About this task: Among the records, find the lines that hold the string "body" and return them.

════════════════════

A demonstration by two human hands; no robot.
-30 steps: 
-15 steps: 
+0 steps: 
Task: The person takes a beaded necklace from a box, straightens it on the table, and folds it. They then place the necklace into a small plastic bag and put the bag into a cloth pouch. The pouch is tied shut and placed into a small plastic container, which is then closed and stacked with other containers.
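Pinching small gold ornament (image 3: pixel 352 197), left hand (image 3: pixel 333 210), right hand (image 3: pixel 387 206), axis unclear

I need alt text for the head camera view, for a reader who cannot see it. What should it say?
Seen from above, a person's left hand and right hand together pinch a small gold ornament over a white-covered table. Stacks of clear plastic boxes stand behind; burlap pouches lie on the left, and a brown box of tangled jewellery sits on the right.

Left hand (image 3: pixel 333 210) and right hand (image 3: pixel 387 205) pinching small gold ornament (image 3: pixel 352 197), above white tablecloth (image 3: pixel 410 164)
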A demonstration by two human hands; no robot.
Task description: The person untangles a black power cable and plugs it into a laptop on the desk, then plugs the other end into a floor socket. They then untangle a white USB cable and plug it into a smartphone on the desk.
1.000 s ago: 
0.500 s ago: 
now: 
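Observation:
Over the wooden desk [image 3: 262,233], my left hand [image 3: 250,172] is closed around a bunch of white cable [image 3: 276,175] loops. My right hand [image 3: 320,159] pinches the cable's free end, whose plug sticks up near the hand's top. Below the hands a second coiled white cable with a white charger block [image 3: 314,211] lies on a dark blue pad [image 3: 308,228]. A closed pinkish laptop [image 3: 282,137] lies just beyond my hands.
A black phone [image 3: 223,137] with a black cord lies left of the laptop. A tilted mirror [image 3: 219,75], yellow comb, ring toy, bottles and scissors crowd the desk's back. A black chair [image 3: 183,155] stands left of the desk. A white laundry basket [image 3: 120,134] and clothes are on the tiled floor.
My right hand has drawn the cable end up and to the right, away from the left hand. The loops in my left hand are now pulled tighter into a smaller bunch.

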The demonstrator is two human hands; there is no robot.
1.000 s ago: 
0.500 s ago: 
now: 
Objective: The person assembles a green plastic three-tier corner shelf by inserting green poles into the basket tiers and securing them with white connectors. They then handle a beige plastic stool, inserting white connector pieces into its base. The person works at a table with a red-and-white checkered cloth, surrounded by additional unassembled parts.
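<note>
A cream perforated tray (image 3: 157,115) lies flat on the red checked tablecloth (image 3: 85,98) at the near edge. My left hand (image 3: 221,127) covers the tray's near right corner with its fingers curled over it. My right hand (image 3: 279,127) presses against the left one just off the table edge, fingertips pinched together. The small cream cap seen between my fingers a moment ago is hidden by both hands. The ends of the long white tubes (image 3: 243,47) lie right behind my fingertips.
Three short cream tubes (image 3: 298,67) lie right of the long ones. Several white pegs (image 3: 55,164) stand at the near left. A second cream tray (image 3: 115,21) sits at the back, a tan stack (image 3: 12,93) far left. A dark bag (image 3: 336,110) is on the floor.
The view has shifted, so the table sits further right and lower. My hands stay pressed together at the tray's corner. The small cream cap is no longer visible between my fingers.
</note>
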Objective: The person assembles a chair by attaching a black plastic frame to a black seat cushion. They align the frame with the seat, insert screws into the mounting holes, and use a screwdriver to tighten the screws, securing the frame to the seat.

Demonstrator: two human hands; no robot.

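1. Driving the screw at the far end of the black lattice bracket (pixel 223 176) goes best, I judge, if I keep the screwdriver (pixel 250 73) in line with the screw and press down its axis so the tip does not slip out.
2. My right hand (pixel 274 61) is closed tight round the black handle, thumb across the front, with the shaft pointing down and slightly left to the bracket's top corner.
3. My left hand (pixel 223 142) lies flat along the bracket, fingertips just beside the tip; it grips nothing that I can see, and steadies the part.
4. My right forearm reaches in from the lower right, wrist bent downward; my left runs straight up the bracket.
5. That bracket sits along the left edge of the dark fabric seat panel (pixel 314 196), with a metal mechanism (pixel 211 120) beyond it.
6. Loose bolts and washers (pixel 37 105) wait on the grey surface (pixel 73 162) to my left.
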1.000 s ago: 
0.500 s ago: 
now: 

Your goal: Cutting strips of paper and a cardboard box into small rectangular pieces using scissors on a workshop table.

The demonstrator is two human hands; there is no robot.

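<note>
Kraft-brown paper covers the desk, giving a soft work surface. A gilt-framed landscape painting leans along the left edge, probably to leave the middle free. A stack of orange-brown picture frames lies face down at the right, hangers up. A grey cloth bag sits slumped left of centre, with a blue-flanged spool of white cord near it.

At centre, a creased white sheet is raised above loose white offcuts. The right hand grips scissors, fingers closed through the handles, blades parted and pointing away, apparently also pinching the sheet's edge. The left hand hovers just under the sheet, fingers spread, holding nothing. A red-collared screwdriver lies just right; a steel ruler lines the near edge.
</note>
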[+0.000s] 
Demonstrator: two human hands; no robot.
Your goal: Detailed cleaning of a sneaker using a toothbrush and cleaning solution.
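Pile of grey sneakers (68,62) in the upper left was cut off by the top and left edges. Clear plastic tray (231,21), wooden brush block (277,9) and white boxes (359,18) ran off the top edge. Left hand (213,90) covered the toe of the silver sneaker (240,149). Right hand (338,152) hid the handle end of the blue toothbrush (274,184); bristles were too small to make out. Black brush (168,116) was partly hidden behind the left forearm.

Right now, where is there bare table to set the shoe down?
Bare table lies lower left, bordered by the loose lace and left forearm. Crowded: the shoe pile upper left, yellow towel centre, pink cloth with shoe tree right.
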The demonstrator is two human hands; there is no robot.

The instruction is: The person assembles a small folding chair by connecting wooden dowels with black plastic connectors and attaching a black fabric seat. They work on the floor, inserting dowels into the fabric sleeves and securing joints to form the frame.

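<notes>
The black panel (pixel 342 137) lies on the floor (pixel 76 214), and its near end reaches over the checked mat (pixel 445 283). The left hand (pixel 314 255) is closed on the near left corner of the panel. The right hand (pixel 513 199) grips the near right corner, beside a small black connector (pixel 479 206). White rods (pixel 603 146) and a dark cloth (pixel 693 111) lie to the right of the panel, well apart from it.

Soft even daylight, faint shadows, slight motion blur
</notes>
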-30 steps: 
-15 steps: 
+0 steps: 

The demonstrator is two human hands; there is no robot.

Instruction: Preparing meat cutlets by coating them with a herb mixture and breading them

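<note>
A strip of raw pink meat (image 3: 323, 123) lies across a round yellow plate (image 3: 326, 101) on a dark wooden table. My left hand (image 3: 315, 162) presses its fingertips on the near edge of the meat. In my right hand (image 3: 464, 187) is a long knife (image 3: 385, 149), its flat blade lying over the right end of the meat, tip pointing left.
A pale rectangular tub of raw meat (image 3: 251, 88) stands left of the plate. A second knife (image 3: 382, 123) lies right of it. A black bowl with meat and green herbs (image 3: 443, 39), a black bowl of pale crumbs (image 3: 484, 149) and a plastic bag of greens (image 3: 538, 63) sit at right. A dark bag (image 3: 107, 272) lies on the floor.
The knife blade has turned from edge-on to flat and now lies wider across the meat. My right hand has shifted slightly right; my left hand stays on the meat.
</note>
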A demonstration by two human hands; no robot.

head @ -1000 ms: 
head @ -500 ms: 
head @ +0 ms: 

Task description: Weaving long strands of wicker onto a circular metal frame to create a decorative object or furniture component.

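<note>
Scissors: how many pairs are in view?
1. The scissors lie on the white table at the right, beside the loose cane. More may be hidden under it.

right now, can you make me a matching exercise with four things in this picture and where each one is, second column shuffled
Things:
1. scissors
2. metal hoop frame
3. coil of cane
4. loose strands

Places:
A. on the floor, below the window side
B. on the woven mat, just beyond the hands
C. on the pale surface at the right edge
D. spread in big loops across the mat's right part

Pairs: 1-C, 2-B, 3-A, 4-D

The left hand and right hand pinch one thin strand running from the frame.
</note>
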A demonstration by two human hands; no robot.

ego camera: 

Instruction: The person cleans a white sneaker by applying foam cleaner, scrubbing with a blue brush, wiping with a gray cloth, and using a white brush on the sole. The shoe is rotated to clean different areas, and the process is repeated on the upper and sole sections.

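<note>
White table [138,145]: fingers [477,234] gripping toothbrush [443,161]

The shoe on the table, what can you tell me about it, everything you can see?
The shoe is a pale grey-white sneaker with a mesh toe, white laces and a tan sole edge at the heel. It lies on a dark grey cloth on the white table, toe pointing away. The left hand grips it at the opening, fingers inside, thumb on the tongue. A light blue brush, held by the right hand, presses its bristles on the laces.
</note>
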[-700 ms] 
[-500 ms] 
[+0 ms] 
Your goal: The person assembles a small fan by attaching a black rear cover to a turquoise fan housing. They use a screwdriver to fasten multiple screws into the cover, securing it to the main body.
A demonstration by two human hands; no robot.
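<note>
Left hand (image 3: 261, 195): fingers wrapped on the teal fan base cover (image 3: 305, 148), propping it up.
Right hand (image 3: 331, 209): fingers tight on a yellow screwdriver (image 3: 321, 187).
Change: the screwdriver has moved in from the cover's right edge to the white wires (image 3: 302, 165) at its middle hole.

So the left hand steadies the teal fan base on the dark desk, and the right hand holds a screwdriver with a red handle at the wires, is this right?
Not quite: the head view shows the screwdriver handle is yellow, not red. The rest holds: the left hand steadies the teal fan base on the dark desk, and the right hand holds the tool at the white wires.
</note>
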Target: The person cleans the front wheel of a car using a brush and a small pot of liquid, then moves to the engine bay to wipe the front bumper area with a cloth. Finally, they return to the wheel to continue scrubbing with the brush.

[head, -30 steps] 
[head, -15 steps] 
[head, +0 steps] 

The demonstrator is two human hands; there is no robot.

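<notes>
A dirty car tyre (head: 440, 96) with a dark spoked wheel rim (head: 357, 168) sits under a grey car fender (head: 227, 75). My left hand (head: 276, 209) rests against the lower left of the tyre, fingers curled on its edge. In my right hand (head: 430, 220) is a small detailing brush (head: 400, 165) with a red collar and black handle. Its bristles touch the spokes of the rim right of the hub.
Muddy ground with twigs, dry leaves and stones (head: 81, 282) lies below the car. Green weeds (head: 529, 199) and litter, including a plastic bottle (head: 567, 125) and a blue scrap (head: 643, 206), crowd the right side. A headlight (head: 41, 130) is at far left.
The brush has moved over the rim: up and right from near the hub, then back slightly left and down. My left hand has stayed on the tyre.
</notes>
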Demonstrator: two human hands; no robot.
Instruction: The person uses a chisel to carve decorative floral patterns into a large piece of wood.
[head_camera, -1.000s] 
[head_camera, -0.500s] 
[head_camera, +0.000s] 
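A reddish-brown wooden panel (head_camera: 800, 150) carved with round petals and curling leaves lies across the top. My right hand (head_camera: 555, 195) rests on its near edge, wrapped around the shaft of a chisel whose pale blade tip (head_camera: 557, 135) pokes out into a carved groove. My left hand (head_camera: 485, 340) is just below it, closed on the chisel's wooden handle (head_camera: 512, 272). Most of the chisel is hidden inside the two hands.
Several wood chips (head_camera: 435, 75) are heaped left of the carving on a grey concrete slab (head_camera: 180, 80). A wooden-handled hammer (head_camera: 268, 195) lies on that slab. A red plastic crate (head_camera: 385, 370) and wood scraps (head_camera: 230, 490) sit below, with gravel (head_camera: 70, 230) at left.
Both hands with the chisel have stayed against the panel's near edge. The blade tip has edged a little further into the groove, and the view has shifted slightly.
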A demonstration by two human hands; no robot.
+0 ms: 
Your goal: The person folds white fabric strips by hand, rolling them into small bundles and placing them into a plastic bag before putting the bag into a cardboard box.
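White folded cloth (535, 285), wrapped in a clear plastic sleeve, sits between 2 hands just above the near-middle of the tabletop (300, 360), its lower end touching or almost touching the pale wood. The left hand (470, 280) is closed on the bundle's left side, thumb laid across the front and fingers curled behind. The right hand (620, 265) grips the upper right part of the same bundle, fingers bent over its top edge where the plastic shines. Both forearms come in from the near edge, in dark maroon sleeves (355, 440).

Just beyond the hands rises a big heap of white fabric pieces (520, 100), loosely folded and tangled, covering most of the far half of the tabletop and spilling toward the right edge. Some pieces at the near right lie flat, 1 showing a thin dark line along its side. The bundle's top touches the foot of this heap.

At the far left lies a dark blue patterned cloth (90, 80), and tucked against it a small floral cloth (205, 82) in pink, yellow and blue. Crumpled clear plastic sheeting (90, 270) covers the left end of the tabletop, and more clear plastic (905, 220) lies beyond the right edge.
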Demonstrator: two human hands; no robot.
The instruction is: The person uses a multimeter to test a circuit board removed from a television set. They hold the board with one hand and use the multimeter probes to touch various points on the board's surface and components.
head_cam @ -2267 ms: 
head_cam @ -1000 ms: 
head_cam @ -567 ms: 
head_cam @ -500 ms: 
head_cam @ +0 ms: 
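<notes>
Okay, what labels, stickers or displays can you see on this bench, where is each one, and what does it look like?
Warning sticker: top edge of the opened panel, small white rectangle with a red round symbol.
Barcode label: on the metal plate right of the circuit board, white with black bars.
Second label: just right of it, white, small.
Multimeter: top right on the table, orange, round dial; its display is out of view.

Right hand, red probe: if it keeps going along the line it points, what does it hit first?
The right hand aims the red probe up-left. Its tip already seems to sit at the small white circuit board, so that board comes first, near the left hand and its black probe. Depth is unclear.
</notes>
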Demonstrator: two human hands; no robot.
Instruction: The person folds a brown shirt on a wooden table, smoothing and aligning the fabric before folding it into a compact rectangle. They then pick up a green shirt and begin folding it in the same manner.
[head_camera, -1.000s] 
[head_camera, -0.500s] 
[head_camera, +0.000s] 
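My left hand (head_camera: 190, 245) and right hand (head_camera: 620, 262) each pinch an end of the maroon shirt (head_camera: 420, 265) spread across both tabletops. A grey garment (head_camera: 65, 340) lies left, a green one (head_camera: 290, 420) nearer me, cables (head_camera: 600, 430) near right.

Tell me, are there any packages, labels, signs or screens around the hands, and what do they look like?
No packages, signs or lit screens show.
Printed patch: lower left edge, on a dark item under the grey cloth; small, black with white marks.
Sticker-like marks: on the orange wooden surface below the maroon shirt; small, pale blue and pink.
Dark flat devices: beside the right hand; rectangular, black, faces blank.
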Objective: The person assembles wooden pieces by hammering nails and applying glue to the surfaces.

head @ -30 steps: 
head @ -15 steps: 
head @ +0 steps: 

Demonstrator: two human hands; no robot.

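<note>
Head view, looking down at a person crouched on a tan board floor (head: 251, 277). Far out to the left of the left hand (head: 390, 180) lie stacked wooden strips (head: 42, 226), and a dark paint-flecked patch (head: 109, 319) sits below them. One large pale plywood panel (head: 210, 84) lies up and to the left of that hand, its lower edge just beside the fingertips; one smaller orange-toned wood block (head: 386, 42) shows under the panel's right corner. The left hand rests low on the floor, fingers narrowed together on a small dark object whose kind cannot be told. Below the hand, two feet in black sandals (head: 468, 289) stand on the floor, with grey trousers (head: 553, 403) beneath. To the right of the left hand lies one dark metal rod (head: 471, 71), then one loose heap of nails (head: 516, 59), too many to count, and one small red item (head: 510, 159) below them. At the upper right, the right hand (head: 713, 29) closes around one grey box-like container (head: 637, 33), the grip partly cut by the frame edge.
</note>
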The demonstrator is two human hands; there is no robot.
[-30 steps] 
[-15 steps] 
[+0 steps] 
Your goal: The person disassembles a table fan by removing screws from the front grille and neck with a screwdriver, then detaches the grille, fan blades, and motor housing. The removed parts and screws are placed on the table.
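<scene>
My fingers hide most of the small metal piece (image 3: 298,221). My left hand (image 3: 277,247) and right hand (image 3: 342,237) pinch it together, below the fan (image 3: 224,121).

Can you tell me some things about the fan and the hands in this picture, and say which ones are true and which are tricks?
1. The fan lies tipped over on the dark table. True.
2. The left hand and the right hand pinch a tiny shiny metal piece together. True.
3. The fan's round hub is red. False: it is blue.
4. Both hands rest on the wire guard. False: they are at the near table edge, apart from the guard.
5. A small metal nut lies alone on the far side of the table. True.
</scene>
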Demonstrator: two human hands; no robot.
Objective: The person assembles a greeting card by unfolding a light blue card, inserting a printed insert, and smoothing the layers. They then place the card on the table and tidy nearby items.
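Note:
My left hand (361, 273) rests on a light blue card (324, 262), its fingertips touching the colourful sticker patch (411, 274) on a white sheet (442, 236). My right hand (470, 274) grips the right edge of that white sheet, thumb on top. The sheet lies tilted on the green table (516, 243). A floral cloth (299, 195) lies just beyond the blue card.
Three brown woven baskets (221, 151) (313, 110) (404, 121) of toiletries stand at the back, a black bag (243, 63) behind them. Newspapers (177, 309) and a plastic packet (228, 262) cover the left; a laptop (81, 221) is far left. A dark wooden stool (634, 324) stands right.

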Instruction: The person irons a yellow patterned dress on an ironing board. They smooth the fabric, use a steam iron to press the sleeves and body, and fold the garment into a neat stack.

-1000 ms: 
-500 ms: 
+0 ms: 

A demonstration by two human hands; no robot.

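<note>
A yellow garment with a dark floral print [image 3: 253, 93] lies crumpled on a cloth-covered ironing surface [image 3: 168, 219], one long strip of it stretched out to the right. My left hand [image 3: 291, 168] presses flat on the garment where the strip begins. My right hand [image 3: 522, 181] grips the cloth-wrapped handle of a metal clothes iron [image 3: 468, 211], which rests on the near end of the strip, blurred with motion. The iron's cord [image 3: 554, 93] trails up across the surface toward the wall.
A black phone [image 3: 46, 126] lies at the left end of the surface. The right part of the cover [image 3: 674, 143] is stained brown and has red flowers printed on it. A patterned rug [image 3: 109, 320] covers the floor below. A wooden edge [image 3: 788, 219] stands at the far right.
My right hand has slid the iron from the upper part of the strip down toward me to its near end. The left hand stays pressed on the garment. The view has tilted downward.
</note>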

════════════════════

Completed exercise:
Your goal: The person assembles a small fan by attaching a black rear cover to a turquoise fan housing. They use a screwdriver to fasten multiple screws into the cover, securing it to the main body.
Instruction: The person irons a yellow patterned dress on an ironing board. They smooth the fabric, use a steam iron to press the sleeves and body, and fold the garment into a neat stack.

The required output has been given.